Inaugural General Counsels Event Features Presentation from Federal Judges
Oct. 10, 2017
On Oct. 4, the Program on Law & Government at American University Washington College of Law hosted its inaugural AUWCL Federal Government General Counsels Reception. The 70 attendees included current and former federal government general counsel and AUWCL faculty, staff, and students.
The evening began with a networking reception, during which attendees had the opportunity to reunite with old friends and colleagues and meet new friends from across the government and the private sector. The current and former general counsels at the event represented over 20 federal agencies.
Following the reception, Judge Stephen Williams of the U.S. Court of Appeals for the D.C. Circuit and Judge Jay Plager of the U.S. Court of Appeals for the Federal Circuit participated in a moderated discussion with AUWCL Professor Andy Popper and answered questions from the audience.

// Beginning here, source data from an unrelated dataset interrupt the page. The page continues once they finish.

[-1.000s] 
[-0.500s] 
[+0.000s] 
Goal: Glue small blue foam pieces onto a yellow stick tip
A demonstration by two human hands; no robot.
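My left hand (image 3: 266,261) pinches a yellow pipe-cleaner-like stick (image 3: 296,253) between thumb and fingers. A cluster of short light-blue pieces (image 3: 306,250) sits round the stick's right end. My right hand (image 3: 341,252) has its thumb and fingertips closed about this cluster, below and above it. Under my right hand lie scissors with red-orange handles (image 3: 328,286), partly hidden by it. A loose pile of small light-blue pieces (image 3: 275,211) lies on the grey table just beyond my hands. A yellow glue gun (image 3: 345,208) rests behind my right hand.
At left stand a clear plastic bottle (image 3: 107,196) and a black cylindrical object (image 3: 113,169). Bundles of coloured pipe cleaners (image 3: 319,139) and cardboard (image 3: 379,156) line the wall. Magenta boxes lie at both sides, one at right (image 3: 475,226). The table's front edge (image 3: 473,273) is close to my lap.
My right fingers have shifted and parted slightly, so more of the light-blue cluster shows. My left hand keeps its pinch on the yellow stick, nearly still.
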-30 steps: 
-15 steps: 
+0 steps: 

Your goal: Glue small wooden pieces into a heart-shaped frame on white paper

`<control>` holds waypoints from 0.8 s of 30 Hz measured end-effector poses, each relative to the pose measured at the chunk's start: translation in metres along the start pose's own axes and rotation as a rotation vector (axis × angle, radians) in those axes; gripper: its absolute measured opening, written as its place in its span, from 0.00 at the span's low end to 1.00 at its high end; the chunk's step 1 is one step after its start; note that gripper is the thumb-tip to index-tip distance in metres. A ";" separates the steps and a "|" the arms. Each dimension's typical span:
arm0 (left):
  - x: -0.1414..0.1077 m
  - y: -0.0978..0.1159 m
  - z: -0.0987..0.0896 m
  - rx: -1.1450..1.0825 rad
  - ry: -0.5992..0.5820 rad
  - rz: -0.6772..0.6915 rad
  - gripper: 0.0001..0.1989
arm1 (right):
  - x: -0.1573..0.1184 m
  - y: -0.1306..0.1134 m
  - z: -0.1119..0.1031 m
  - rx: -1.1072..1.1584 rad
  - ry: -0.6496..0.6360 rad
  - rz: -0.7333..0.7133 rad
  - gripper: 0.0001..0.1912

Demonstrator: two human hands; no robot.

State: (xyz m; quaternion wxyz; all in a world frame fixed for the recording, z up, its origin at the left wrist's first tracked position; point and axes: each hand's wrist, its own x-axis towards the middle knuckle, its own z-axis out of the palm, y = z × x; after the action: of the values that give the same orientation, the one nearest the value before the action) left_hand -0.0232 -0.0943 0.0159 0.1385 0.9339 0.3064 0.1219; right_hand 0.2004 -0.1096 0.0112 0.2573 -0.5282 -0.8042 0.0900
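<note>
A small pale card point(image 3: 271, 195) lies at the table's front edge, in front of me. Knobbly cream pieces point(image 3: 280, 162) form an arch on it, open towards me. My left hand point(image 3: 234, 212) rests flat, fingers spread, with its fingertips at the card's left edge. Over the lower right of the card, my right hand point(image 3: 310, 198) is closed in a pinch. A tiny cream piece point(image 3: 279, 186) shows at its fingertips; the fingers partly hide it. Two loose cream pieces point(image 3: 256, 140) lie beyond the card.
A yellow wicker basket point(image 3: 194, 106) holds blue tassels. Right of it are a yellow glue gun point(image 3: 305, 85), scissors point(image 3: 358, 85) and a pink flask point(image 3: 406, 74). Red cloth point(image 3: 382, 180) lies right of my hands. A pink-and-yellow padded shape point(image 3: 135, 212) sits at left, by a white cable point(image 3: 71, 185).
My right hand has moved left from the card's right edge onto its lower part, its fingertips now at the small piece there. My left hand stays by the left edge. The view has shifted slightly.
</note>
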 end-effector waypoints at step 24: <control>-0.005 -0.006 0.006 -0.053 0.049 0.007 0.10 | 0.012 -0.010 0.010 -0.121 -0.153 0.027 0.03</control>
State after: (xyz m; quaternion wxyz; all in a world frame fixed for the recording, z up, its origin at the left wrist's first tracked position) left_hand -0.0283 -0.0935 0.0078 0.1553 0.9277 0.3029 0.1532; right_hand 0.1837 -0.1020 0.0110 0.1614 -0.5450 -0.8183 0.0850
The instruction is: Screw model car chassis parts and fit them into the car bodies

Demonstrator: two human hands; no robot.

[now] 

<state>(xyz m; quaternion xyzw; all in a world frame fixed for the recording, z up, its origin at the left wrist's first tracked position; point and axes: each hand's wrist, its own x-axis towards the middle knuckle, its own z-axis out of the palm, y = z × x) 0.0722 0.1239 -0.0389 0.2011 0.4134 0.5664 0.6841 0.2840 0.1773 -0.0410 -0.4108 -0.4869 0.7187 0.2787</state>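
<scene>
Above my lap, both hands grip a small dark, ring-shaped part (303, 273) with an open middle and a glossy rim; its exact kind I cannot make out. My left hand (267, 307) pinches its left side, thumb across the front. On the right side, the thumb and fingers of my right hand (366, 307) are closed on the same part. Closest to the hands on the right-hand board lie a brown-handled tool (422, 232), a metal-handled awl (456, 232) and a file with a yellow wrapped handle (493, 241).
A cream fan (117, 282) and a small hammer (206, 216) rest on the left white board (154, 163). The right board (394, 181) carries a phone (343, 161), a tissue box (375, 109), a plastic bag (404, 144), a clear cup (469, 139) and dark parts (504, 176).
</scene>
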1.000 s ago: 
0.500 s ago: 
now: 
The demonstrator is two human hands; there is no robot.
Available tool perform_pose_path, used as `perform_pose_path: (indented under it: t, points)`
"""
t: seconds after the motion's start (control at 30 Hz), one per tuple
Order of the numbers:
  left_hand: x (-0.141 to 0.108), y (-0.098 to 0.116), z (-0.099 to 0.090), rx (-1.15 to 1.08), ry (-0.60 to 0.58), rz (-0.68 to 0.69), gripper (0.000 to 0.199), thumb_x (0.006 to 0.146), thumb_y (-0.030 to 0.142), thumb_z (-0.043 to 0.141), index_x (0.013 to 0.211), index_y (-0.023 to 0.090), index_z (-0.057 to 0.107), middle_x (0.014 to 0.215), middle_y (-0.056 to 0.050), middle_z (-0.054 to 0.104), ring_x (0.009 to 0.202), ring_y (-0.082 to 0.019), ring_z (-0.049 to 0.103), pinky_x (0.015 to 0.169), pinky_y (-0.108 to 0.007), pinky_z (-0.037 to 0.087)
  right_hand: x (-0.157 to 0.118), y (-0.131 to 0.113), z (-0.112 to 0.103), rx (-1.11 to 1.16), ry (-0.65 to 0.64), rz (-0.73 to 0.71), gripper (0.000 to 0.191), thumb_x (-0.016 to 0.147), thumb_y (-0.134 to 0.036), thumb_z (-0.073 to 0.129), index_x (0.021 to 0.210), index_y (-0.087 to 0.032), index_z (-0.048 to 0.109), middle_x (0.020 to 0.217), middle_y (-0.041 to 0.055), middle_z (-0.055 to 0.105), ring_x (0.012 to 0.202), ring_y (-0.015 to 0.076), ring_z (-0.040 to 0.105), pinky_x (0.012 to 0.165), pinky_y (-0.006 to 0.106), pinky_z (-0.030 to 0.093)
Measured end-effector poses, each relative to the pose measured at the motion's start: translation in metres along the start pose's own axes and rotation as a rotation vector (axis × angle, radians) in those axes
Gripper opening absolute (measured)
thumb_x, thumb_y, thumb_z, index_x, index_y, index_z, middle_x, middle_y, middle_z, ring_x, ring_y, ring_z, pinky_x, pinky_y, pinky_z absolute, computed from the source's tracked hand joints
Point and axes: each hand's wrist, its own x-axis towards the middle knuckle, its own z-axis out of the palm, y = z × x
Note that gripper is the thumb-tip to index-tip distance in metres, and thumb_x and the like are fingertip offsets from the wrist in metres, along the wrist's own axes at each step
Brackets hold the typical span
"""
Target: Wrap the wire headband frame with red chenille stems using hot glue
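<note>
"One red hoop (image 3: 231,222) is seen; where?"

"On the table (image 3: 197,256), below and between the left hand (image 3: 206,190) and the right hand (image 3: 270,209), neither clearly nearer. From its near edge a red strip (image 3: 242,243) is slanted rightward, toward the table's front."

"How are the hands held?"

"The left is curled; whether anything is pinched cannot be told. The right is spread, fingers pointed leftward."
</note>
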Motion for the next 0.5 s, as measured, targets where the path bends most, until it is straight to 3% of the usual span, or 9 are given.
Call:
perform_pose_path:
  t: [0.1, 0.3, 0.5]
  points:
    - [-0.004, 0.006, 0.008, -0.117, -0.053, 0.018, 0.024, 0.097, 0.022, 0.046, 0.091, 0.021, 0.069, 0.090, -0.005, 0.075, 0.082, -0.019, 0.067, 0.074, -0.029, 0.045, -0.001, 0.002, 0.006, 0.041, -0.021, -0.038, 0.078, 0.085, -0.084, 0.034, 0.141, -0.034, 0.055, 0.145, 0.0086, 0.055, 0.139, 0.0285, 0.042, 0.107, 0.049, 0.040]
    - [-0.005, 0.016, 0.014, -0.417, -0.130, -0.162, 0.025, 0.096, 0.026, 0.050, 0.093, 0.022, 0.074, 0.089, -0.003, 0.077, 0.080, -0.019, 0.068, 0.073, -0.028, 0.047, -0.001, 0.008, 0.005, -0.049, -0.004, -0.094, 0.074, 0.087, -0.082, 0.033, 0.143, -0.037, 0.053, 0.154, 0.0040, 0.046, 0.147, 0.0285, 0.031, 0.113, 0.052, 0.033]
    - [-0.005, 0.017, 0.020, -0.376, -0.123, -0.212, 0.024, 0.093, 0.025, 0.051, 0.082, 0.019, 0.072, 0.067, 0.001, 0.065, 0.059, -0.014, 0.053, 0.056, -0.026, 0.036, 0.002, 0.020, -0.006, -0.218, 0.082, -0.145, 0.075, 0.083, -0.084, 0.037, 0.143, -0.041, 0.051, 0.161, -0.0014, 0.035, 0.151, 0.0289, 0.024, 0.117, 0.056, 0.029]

In his introductory remarks, Professor Popper explained that the Program on Law & Government hosted this event, “to host and foster objective, substantive, civil, productive, non-partisan dialogue between lawyers.” The Program on Law & Government plans to continue hosting events for Federal Government General Counsels to foster a sense of community among government attorneys.
See Professor Popper’s full introduction below. And for more information about the Program on Law and Government’s many initiatives and upcoming events visit their website.
“We, attorneys and judges, law professors and students, legal assistants and paralegals, federal agencies, NGOs, law firms, and trade associations ... we are the voice of a legal system that promises justice and fairness.”Professor Andrew F. Popper, in Oct. 4 Welcoming Remarks
Welcome Remarks – Professor Andrew Popper, Ann Loeb Bronfman Distinguished Professor of Law and Government
Oct. 4, 2017 – Federal Government General Counsels Reception
“To say we are honored by the presence of our distinguished discussants and equally honored by the presence of this remarkable audience does not capture the heartfelt appreciation of this community, the American University Washington College of Law.
The political climate in which we find ourselves is at best tumultuous – and that is putting a positive spin on it. However, we are not politicians. I am not saying you don’t have a point of view – everyone in this room does – but we are unified as members of the bar, as lawyers, united in our profession.
Without putting too fine an edge on it, we are the guardians of centuries of a legal heritage that is the backbone and framework for democracy.
We, attorneys and judges, law professors and students, legal assistants and paralegals, federal agencies, NGOs, law firms, and trade associations ... we are the voice of a legal system that promises justice and fairness.
This event has a number of different functions – to re-introduce you to our Program in Law & Government, now approaching the quarter century mark, to remind you of our long-term relationship with the ABA expressed in our own 20 year run as the publisher of the ABA’s Administrative Law Review, to re-introduce you to our law school’s novel and exciting integrated curriculum program, and to have you meet some of our wonderful students who, like you, come from every conceivable political stripe.
However, this program is about more than that. This is about our hope – and as a law school, our mission – is to foster discourse that is objective, substantive, civil, productive, and non-partisan. This is a time when our professional community has the chance to stand unified in a commitment to the Constitution, the rule of law, fundamental justice, good governance, and strong and thoughtful representation of every conceivable interest. We can and should set that example.
It is our great hope that as protectors of our legal heritage, you would find these few hours a valuable and pleasant affirmation of the professional belief structure we share.”